TASK GOAL:
Copy out each line of the listing below in which the string "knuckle" occurs.

RECORDS FOR THE TASK:

*-*-*

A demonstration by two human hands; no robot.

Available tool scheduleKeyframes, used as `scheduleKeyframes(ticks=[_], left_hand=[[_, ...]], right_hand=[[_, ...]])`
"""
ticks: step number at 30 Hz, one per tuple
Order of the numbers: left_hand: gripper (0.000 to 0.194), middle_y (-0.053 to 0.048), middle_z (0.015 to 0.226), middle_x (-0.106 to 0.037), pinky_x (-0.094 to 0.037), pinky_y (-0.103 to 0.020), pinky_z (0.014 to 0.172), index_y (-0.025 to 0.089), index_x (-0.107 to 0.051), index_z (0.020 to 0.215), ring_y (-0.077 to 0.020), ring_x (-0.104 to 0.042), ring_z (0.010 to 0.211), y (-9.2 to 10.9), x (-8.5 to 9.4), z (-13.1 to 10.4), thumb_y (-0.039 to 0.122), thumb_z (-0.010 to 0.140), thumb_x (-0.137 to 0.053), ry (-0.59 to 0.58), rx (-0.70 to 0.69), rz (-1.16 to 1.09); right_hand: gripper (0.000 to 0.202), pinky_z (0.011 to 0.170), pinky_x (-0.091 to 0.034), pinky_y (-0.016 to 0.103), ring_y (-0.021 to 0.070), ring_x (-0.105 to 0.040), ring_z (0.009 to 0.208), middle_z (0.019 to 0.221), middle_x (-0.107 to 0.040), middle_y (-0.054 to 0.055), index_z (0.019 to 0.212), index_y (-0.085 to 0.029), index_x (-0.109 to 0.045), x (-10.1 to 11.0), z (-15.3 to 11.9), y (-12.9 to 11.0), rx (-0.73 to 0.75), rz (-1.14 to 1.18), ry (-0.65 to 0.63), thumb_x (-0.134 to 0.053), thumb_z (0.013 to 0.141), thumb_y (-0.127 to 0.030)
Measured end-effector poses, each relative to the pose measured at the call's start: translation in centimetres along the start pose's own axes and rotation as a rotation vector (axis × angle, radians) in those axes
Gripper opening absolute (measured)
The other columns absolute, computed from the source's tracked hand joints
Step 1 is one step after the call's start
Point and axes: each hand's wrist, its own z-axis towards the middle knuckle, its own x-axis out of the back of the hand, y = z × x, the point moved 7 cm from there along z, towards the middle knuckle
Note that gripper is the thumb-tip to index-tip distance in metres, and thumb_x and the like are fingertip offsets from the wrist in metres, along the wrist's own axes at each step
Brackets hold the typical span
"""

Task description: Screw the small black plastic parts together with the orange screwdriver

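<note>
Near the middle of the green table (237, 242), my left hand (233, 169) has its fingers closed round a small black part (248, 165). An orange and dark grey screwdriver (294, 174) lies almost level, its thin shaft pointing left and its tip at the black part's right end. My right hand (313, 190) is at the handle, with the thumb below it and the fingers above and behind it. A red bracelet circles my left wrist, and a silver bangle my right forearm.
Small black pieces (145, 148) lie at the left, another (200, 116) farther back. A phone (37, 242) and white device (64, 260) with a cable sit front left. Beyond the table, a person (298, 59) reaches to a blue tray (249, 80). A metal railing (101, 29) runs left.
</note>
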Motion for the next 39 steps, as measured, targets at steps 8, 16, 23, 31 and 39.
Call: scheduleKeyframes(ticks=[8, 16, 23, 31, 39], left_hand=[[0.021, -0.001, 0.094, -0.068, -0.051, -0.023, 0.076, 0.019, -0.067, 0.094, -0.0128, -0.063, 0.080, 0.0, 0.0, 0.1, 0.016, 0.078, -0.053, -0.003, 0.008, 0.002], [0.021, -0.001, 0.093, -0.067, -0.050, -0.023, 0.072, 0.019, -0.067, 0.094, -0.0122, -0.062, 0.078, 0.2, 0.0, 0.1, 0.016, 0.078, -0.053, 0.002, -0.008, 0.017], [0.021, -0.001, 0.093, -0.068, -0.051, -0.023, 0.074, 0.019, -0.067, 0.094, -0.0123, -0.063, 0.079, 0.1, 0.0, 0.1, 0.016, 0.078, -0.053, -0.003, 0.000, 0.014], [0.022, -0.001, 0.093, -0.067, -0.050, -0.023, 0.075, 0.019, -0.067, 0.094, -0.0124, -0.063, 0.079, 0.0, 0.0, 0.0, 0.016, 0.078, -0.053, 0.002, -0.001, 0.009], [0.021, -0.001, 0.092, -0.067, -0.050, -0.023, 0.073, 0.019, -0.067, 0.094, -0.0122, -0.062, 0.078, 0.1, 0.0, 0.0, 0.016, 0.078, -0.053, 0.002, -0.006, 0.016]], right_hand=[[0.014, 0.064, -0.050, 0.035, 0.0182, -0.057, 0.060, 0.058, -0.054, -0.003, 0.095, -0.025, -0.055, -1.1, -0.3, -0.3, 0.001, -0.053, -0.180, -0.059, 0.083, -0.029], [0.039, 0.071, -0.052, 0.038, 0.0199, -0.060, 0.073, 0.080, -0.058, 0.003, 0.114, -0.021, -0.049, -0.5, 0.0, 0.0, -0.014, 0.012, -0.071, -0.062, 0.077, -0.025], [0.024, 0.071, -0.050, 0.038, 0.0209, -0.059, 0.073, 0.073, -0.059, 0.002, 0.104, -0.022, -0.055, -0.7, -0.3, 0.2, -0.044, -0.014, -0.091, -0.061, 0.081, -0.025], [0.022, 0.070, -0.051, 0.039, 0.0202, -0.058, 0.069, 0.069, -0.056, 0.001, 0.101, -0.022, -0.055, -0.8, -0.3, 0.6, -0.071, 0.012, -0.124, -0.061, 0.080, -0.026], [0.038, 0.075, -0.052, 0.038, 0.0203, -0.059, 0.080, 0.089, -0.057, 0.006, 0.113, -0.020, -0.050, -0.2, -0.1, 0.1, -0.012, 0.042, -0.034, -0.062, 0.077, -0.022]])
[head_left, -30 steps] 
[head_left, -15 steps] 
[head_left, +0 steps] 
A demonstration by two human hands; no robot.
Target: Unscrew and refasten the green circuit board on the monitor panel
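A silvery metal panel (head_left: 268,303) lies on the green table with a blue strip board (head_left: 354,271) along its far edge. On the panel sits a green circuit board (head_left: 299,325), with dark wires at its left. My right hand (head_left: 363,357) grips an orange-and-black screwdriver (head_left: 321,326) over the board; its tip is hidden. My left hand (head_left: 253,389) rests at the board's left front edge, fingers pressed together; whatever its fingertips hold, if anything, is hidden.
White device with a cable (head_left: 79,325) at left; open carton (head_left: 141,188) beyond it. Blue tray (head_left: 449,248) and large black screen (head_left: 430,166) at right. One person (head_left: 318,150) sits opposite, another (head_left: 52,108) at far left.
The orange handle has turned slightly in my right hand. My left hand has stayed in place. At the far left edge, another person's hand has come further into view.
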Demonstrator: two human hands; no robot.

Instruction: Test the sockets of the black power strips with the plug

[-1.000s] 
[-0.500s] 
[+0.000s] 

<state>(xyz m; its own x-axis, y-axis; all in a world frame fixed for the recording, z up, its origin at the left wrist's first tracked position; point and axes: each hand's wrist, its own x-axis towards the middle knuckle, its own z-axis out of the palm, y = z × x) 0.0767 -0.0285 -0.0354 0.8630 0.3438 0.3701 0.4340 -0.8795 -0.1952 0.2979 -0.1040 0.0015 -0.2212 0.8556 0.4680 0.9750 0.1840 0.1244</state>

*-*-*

SOLUTION TO THIS EXERCISE:
Point and axes: each hand's wrist, its own z-axis towards the middle knuckle, its own x-axis out of the back of the hand, y = z × x, the point moved 7 cm from there along z, towards the middle knuckle
<state>(xyz m; its own x-axis, y-axis; all in a world frame fixed for the recording, z up, its origin at the left wrist's first tracked position; point and axes: each hand's wrist, its own x-axis towards the middle knuckle, its own z-axis out of the palm, y = z × x) 0.0767 -0.0285 -0.0354 0.8630 0.3438 0.3701 0.4340 -0.8795 -0.1952 0.2979 -0.1040 0.0015 -0.2212 0.8556 0.4680 0.9750 0.1840 0.1244</state>

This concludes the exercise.